- Relator(a)
- Ministra Laurita Vaz
- Órgão julgador
- Sexta Turma
- Data do julgamento
- 20/03/2023
- Data de publicação
- 29/03/2023
STJ – Acórdão, Rel. Ministra Laurita Vaz, Sexta Turma, j. 20/03/2023, p. 29/03/2023
AGRAVO REGIMENTAL NO HABEAS CORPUS. PROCESSUAL PENAL. TRÁFICO E ASSOCIAÇÃO PARA O TRÁFICO ILÍCITO DE DROGAS. PRISÃO PREVENTIVA. LEGALIDADE DO DECRETO PRISIONAL RECONHECIDA NO HC N. 553.377/RJ. FATO NOVO QUE NÃO ENSEJA A REVOGAÇÃO DA CUSTÓDIA DO AGRAVANTE. EXCESSO DE PRAZO PARA O JULGAMENTO DA APELAÇÃO. NÃO OCORRÊNCIA. COMPLEXIDADE DO FEITO. ELEVADA REPRIMENDA IMPOSTA NA SENTENÇA. AUSÊNCIA DE DESPROPORCIONALIDADE, NO MOMENTO. AGRAVO REGIMENTAL DESPROVIDO. 1. No caso, diferentemente do Corréu, não há elementos que evidenciem que o indiciamento do Agravante decorreu de atos ilícitos supostamente praticados pela Autoridade Policial, de modo que, ao menos até o momento e em cognição inerente à via eleita, não há motivo hábil para a desconstituição do decreto prisional, cuja legalidade já foi reconhecida por esta Corte no julgamento do HC n. 553.377/RJ, Rel.
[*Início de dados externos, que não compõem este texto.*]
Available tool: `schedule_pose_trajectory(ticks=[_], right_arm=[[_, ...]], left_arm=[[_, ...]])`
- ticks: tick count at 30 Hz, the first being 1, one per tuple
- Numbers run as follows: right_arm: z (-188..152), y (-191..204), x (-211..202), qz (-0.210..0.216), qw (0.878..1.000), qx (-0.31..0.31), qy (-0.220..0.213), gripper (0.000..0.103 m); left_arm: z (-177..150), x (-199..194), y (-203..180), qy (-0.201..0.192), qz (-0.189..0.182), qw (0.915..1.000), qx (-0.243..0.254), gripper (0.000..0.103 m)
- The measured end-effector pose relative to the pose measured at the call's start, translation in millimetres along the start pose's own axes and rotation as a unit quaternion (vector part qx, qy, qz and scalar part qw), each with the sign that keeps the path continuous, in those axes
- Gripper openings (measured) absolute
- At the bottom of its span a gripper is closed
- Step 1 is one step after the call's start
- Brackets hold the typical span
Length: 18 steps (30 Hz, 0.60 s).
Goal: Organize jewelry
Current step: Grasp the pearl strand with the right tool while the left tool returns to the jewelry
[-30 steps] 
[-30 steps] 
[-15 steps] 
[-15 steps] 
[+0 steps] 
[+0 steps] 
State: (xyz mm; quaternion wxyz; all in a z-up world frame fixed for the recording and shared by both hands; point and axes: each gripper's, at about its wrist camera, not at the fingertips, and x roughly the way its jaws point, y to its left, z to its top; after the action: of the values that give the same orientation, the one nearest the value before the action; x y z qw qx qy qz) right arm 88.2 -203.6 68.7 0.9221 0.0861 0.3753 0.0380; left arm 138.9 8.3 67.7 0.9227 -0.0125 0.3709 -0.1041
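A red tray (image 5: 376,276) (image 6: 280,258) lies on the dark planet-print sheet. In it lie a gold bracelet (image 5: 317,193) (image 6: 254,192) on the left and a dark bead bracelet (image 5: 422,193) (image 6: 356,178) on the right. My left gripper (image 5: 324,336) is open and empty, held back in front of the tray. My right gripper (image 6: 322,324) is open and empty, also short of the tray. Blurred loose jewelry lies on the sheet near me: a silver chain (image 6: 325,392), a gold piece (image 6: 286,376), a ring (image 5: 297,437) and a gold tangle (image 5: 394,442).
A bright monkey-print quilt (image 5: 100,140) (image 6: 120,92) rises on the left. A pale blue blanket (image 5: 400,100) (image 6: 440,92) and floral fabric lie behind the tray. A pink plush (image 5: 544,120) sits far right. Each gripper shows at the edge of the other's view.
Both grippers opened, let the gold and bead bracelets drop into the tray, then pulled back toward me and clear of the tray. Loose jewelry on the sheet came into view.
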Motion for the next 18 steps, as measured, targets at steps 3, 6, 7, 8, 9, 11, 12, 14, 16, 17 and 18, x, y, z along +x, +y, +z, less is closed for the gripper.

Ministra LAURITA VAZ. 2. A alegação de excesso de prazo para o julgamento dos recursos interpostos na ação penal originária foi recentemente analisada - e afastada - pela SEXTA TURMA do Superior Tribunal de Justiça, no julgamento do RHC n. 150.951/RJ, Rel. Ministra LAURITA VAZ, interposto por Corréu, tendo sido ressaltada a complexidade do feito. 3. Outrossim, é entendimento pacificado desta Corte Superior de Justiça que, para a análise do excesso de prazo para o julgamento da apelação, também deve-se levar em consideração o montante de pena aplicada, que, na hipótese, totaliza 37 (trinta e sete) e 6 (seis) meses de reclusão, no regime inicial fechado. Assim, diante da pena fixada, a prisão preventiva não se revela, no momento, desproporcional. 4. Agravo regimental desprovido. (AgRg no HC n. 787.331/RJ, relatora Ministra Laurita Vaz, Sexta Turma, julgado em 20/3/2023, DJe de 29/3/2023.)